- _What to work on_
With the material below, print exactly the lines between the line holding "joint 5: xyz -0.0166" and the line holding "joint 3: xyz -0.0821", inclusive. Add nothing else.

- _Material provided_
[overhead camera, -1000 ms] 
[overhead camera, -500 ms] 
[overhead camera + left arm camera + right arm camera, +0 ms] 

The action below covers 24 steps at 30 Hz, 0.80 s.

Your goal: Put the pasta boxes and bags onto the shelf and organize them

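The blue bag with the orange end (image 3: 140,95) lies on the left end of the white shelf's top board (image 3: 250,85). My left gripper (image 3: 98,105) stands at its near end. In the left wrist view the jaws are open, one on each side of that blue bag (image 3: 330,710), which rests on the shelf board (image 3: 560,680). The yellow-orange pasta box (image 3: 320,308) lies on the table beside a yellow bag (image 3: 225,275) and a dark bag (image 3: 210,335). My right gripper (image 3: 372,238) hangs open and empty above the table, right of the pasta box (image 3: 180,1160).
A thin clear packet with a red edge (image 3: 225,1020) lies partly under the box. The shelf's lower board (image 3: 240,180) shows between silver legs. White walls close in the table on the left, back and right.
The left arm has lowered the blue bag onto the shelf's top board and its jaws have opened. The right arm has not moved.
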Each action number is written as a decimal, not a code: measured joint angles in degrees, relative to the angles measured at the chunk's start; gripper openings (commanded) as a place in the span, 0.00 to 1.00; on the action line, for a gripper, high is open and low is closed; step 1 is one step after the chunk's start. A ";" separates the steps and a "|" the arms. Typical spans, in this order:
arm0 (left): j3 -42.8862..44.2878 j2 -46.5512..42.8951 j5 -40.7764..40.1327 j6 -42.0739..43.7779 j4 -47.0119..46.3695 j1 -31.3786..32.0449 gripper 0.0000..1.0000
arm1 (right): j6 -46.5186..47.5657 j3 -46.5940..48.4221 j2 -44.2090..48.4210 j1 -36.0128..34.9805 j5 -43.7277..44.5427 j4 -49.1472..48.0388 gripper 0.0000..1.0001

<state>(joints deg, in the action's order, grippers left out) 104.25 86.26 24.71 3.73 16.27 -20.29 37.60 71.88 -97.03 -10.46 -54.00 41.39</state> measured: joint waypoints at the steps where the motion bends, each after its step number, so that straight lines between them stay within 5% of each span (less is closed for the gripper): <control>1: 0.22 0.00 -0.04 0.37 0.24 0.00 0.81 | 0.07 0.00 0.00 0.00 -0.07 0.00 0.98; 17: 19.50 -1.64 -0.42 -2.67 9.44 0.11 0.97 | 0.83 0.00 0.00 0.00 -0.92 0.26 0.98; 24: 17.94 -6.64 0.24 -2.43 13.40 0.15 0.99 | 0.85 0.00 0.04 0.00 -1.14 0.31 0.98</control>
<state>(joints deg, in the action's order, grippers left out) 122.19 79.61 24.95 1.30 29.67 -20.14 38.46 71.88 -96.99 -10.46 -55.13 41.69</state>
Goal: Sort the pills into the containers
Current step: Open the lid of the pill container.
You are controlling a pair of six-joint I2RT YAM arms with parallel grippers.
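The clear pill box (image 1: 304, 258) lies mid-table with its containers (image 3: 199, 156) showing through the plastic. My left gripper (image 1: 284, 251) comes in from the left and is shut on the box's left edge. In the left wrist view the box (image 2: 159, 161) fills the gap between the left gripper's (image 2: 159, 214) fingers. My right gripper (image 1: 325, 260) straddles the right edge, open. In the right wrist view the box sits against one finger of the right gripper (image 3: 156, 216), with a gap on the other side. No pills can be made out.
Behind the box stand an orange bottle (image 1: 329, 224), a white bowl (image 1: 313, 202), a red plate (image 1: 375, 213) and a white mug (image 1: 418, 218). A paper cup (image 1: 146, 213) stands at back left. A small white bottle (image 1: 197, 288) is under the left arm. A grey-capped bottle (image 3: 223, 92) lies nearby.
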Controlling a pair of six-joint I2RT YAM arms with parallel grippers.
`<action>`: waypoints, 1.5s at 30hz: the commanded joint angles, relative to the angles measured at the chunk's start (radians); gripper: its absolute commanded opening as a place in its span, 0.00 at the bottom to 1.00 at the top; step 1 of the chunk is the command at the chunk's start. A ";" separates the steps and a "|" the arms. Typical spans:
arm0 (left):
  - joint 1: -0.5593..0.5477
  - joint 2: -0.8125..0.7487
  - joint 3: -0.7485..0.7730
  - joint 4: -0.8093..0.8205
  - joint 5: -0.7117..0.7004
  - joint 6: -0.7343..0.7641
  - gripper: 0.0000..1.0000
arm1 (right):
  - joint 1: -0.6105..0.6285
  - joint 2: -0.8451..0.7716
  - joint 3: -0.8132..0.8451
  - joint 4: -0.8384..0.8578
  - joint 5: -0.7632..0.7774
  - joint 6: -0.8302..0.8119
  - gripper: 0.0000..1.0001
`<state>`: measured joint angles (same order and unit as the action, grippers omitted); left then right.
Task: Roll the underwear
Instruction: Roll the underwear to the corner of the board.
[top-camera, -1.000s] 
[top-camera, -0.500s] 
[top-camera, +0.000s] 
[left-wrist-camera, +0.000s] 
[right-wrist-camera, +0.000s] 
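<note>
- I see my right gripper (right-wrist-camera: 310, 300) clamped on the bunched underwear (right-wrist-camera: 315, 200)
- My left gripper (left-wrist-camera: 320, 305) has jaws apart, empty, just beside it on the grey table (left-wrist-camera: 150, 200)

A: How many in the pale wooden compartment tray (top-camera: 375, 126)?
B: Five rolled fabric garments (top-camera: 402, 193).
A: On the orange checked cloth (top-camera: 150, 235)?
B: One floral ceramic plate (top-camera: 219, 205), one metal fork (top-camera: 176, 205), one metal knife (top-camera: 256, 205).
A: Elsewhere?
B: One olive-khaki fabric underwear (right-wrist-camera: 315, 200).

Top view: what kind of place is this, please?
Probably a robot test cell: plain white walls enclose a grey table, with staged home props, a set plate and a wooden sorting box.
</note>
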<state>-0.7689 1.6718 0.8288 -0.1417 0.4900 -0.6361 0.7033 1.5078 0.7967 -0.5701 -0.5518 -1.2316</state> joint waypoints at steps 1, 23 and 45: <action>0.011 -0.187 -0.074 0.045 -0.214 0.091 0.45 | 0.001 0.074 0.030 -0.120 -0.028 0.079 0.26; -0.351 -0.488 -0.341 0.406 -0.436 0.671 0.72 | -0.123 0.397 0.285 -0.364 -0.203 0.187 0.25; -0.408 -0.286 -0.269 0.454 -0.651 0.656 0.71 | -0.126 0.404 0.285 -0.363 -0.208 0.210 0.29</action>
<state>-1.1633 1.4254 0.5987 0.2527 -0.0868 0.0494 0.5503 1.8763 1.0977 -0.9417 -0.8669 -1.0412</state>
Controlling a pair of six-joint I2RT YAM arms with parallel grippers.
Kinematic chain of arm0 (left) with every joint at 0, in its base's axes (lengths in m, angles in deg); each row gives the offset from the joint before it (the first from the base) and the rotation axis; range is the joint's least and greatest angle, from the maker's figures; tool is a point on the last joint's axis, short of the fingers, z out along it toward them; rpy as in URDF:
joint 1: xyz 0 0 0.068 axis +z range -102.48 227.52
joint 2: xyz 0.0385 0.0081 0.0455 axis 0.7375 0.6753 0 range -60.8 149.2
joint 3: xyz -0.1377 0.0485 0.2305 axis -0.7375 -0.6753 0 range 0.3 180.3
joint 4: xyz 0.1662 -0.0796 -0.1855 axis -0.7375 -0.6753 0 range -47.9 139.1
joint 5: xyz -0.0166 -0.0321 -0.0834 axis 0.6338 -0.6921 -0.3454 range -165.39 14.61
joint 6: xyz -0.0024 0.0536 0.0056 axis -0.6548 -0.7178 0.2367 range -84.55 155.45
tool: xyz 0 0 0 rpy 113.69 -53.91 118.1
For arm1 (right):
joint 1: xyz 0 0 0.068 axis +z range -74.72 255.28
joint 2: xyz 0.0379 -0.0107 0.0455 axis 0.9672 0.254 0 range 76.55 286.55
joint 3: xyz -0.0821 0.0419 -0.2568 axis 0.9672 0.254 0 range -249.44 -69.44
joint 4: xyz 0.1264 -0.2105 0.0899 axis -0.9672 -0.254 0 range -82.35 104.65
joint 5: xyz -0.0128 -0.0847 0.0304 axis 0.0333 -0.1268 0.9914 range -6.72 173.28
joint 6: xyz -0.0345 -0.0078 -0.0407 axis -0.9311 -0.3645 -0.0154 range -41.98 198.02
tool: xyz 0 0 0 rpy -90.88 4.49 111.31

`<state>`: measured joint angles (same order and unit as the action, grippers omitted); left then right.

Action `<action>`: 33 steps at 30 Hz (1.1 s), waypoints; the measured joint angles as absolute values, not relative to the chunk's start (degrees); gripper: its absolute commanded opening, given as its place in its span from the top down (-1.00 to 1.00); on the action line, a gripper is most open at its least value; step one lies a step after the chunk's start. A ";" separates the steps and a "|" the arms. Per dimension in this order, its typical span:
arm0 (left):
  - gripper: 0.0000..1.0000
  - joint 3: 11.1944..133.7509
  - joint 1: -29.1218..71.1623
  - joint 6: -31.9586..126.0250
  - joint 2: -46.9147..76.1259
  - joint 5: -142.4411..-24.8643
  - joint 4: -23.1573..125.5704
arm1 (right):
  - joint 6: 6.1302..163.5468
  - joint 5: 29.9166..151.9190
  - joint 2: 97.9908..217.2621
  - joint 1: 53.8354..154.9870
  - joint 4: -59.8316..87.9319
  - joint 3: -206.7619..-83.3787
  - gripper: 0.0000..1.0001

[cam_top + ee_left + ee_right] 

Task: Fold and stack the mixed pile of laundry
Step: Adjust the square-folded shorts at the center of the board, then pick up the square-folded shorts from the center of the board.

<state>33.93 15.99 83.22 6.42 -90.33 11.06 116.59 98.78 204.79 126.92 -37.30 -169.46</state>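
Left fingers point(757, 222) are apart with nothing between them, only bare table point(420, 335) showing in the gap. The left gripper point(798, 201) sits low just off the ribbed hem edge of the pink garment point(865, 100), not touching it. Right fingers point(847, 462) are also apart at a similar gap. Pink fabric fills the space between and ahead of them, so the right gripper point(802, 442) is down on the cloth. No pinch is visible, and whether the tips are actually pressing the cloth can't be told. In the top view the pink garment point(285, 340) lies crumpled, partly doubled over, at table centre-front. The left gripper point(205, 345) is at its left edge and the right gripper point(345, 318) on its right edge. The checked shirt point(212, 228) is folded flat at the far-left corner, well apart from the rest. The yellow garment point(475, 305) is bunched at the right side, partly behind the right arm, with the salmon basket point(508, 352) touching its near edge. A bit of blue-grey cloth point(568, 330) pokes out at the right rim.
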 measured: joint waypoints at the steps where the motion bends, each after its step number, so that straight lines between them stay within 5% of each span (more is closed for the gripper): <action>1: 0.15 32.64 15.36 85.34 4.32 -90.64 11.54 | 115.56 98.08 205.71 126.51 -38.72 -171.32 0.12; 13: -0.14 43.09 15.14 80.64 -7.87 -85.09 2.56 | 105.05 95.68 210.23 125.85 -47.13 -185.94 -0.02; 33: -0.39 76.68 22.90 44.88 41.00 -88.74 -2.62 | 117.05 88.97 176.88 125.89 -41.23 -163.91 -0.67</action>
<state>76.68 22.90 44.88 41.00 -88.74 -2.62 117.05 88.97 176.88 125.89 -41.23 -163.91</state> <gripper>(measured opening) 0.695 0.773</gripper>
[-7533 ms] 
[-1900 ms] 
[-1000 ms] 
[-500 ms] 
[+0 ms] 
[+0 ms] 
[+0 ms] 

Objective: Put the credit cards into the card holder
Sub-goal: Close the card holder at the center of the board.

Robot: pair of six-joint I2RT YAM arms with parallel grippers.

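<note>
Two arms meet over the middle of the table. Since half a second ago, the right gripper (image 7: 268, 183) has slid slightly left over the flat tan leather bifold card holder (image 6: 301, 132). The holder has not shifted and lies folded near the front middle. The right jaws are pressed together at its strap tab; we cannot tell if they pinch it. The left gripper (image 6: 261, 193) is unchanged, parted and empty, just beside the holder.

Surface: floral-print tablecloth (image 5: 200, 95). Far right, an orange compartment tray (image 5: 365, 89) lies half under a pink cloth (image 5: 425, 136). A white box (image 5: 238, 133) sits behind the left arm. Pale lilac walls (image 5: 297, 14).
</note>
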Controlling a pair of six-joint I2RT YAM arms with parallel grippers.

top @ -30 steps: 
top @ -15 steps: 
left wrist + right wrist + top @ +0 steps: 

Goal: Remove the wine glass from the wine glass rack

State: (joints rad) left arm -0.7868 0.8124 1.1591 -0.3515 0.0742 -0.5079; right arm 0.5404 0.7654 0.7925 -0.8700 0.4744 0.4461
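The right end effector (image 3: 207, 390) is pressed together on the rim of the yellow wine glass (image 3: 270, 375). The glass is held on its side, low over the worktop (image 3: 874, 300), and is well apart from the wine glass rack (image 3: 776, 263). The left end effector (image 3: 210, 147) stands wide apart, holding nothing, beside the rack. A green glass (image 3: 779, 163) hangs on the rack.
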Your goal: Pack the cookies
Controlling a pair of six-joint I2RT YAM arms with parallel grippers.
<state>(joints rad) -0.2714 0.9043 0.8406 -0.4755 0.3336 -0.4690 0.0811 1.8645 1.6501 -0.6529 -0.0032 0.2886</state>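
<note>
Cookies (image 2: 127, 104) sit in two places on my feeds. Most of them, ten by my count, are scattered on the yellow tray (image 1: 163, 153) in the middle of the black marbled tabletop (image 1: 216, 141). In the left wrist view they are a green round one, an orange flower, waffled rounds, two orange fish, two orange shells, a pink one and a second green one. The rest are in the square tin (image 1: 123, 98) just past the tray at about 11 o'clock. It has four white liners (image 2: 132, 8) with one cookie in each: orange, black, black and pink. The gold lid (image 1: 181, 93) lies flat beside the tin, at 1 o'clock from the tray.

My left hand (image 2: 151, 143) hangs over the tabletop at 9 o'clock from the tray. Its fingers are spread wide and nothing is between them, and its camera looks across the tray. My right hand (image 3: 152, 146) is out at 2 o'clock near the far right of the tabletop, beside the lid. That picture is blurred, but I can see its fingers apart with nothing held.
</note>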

- _Answer to this exercise_
joint 5: xyz -0.0166 -0.0321 -0.0834 axis 0.6338 -0.6921 -0.3454 range -165.39 14.61
joint 6: xyz -0.0024 0.0536 0.0056 axis -0.6548 -0.7178 0.2367 range -84.55 155.45
tool: xyz 0 0 0 rpy 113.69 -53.91 118.1
For arm1 (right):
joint 1: xyz 0 0 0.068 axis +z range -74.72 255.28
joint 2: xyz 0.0379 -0.0107 0.0455 axis 0.9672 0.254 0 range 76.55 286.55
joint 3: xyz -0.0821 0.0419 -0.2568 axis 0.9672 0.254 0 range -249.44 -69.44

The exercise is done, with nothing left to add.